**The task:** Find the string "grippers" in the records. Copy each line that has it.

**Records for this exercise:**
[Start of section]
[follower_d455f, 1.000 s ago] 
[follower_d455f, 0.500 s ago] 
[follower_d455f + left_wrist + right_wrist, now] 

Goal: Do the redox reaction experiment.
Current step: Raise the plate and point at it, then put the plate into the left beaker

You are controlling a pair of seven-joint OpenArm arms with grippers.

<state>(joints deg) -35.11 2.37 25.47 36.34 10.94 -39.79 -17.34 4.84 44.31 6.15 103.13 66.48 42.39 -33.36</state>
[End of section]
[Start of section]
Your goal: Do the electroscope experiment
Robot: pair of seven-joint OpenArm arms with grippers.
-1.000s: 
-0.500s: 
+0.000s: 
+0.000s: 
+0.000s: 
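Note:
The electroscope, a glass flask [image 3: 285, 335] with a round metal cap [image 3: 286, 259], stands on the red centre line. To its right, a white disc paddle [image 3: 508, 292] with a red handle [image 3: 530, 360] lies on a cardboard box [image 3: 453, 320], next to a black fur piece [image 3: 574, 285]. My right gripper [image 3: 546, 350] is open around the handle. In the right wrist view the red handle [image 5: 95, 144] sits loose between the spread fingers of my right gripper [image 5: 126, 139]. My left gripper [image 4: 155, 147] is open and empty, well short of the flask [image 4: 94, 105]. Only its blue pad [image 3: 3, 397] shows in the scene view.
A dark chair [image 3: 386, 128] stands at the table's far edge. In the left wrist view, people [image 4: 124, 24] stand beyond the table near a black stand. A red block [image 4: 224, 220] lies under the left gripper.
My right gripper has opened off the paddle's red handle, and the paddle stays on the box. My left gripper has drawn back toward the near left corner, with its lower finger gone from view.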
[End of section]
**Solution to this problem:**
You are controlling a pair of seven-joint OpenArm arms with grippers.
Robot: pair of seven-joint OpenArm arms with grippers.

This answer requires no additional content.